"Alia McSweeney's Judge gave her a new automobile the other day and we had a match race on the Merrick Road. Honest, the way my car left her tied to the post was a crime. We both stopped drinking three hours before the race commenced, so that our nerves would be in good condition."
"She may be a good chorus girl, but she certainly is a bum racer. I beat her by two dogs, six chickens and a lamp post. I would have got a milk wagon, only Wilbur carelessly blew the horn and scared him up a side street. After the race the loser had to treat the winner to the big eats. I can't tell you what we had, but I can say this much. If she loses another race the Judge will have to go over to the corporations. Eat? We had the best there was.
"Gee, I am sore on this racing thing. You know I went down there a couple of weeks ago and chased the books up a tree. I prance down there the other day and they had me going some. I had a crowd of inside info, and what do I do but let a wop tout me out of it and play his horse. I lost just five hundred cold ones by the deal, and I sure does give this guy a laying out.
"I says to him, 'What license you got to give a lady a bum steer like that? Here I go and plant my fifty on the dog you handed me at 6 to 5, and the 10 to 1 shot I was going to play wins! Where's my comeback? I ask you as a lady, where do I get off?' He offered to kick in with the fifty I lost, but I put up such an awful roar that he gave me two hundred more to ease my aching heart.
"I lose him in the crowd and then take a peek at the entries again and find the gee-gee I intended betting on didn't even start. Of course I couldn't find the party that gave me the two fifty, search as I might. Wasn't that rotten luck?
"I ran that two fifty up to an even thousand before the last race and then beat it for home and mother. The bunch went into the fresh air fund along with the rest. I am now trying to meet some nice gentleman who does business in Wall Street and get him to make a few conservative investments for me. Not that I intend to use any of my own money. Certainly not. But it is a good thing to have a bank account to flash, so that the boob will think he will get a comeback if he does lose.
"A gentleman did put some money up on a margin for me once and then when he got trimmed he came to me for a check and I had to go into hysterics before I could get rid of him.
"The conceited yen some of these boobs have in thinking that a fluff has nothing else to do but sit in some cafe and hold hands until daylight.
"I am trying to get the Chorus Girls' Union to get together and pass a law charging so much for our time, just like a taxicab. Don't you think that would be a good idea? Lots of times the supper ain't worth the time she wastes on the cluck. They could have a little indicator fastened to their Merry Widow hat and as they leave the stage door turn down the flag and not read the meter until he had kissed you good-by in the hall, and then collect. In that way the doll would have the price of breakfast, and maybe a new gag or something for her wardrobe. It would reduce the nightly jam around the stage door by a whole lot.
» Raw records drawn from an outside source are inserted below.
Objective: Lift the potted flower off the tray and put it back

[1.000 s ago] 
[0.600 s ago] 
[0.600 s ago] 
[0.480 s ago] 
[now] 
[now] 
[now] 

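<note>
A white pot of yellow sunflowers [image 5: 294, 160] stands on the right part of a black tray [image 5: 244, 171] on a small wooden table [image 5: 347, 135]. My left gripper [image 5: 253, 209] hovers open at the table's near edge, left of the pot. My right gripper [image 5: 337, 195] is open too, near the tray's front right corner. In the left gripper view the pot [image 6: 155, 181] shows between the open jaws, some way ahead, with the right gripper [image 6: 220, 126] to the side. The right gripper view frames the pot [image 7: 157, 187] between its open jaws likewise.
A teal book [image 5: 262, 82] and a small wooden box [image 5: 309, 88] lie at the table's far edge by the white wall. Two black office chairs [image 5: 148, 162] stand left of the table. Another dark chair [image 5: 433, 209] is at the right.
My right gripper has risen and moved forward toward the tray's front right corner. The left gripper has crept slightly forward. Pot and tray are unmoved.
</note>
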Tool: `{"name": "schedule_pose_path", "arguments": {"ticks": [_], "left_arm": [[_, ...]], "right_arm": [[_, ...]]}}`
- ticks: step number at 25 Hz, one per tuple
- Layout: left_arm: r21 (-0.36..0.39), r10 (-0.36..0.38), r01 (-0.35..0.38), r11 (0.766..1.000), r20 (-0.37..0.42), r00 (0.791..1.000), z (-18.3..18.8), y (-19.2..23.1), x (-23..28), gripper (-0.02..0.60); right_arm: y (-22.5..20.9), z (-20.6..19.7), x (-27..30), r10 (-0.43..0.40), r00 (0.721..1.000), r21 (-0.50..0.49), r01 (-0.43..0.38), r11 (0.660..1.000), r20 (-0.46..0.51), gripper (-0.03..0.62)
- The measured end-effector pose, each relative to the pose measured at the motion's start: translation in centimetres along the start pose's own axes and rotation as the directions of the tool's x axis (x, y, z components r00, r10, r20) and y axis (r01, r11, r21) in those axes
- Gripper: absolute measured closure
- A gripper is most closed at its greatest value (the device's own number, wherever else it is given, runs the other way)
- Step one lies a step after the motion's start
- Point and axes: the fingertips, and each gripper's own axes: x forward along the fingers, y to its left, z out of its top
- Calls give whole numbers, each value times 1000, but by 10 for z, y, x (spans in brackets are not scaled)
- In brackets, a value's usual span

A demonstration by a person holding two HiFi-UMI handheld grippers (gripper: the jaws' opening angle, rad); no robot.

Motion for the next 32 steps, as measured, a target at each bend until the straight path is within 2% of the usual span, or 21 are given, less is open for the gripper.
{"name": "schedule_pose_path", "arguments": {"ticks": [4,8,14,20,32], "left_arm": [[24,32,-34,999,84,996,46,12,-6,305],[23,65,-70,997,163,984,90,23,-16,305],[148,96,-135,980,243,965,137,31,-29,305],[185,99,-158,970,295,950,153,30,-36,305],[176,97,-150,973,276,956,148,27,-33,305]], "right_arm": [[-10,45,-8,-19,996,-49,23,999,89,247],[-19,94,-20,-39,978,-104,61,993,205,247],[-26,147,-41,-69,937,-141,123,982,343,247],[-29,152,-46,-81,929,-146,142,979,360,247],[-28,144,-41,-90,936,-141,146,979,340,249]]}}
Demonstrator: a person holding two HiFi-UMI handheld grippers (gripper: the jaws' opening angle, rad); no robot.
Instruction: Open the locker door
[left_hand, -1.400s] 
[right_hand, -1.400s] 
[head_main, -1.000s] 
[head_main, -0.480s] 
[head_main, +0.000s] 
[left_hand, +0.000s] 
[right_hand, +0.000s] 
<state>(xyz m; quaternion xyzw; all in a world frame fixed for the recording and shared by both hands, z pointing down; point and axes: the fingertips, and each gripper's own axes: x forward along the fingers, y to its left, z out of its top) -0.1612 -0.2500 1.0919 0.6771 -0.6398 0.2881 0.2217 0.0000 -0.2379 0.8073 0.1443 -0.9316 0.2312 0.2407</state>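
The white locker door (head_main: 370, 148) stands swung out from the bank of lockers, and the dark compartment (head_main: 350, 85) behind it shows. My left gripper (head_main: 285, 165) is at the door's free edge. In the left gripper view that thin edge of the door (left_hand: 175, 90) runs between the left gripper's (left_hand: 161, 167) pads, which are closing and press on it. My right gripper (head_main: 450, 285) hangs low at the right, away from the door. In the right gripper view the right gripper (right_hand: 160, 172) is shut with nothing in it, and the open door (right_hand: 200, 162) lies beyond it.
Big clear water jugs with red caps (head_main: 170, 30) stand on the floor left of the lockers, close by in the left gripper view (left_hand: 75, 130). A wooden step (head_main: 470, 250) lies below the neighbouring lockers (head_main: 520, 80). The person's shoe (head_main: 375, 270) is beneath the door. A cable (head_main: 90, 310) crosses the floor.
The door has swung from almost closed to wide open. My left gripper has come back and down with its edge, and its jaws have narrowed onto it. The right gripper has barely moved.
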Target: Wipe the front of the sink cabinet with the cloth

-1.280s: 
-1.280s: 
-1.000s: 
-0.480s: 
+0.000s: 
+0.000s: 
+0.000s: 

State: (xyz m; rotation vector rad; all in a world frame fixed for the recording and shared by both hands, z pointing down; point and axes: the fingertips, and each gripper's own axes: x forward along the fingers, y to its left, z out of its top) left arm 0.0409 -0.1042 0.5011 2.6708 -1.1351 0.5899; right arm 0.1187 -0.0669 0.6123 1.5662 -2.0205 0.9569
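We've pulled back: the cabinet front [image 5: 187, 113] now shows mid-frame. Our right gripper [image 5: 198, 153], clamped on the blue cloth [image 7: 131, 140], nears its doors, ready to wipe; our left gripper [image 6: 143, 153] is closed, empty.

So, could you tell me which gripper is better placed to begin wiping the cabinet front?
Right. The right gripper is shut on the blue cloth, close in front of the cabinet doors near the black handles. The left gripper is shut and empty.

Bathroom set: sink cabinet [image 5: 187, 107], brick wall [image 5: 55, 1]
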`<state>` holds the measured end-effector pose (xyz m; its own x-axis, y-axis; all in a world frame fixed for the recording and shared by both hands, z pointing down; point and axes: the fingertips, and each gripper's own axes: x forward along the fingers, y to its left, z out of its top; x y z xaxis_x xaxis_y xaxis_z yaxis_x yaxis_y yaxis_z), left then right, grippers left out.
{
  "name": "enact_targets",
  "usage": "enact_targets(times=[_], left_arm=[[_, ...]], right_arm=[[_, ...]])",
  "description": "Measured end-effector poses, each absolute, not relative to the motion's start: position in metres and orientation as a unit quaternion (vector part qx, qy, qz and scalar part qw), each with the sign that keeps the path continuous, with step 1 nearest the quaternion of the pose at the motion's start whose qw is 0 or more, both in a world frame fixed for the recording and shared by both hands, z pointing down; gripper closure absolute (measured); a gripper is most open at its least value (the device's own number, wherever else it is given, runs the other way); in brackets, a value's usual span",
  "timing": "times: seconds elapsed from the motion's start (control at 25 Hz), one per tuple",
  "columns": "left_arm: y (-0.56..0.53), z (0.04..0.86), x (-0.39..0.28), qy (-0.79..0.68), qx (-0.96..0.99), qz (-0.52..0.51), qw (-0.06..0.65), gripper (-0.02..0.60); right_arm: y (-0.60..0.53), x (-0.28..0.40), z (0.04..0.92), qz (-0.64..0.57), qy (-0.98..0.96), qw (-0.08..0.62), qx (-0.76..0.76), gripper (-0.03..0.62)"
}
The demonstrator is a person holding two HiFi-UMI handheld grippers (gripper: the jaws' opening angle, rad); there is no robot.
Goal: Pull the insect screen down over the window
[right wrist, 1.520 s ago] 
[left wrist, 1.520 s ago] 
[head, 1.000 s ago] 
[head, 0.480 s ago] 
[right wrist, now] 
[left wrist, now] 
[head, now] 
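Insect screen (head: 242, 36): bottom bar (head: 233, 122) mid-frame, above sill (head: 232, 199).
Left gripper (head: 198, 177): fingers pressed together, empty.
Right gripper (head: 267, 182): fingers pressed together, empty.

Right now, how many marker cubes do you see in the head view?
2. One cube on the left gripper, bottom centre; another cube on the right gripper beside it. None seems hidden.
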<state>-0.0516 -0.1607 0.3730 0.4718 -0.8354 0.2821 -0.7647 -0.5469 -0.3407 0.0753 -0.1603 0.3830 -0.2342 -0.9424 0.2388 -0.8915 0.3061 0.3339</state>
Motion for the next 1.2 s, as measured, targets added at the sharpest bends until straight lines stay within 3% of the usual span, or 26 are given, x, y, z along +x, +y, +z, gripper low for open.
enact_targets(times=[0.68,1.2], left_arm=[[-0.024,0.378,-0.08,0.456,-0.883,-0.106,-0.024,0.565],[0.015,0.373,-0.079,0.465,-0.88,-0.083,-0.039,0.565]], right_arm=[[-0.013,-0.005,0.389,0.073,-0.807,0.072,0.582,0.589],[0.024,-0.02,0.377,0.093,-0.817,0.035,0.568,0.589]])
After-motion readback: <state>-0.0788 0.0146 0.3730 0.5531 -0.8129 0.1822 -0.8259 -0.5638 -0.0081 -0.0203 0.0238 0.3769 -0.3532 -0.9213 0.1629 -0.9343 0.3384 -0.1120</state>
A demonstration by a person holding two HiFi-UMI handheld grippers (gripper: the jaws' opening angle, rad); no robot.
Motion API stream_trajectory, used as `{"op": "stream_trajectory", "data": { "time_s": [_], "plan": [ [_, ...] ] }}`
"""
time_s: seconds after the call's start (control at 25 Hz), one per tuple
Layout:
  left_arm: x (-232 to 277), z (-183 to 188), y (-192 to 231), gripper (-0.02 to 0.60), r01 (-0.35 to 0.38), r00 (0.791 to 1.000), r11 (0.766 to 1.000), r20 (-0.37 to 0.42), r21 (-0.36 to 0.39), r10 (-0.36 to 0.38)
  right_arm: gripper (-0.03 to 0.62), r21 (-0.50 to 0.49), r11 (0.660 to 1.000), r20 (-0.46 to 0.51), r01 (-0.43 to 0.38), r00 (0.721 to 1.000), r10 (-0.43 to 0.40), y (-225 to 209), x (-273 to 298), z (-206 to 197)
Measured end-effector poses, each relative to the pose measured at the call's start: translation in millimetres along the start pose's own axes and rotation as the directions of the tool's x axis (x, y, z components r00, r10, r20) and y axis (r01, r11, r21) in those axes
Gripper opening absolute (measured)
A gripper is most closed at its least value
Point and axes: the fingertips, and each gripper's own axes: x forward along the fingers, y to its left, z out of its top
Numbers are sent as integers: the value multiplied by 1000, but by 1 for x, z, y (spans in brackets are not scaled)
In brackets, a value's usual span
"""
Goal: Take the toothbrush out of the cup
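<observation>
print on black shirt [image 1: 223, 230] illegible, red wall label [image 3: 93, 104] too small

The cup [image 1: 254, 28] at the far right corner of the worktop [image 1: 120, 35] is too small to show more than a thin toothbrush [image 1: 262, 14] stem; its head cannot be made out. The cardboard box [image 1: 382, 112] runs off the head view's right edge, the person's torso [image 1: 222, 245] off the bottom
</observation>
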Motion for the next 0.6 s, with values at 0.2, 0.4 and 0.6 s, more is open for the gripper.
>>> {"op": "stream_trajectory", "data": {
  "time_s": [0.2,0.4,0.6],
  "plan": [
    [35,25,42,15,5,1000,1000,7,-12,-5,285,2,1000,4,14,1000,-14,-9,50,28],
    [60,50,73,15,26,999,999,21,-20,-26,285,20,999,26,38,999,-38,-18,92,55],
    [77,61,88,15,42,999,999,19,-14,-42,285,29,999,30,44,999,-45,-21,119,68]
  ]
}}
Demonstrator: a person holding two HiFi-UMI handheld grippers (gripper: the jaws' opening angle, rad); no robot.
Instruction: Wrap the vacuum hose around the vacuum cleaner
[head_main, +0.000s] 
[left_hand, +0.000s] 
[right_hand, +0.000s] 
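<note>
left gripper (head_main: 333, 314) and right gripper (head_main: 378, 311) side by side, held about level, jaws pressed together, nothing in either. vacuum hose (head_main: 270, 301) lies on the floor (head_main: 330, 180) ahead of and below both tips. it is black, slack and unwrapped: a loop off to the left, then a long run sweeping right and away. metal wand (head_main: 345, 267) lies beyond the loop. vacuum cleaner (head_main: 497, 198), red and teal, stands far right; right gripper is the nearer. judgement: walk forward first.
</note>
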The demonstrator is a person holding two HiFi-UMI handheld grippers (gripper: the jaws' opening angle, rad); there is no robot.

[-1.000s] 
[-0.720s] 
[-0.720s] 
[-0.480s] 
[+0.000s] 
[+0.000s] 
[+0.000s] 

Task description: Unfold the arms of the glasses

"Did you hear about the bunch of us going yachting in Gym Bagley's yacht The Hornet the other day? He calls it The Hornet because he got stung when he bought it. The weather was all to the good the other afternoon, so we hike up to Harlem and collar the ship, six of us, and, after loading a bunch of bottled ballast on board, we started out. Gosh, the water was lovely. Gym don't care what becomes of the blooming barge as long as it doesn't get lost. You can even sink it, if you mark the spot. We all leave our Merry Widow lids in the boathouse, 'cause the boat wouldn't hold them, and sallied forth.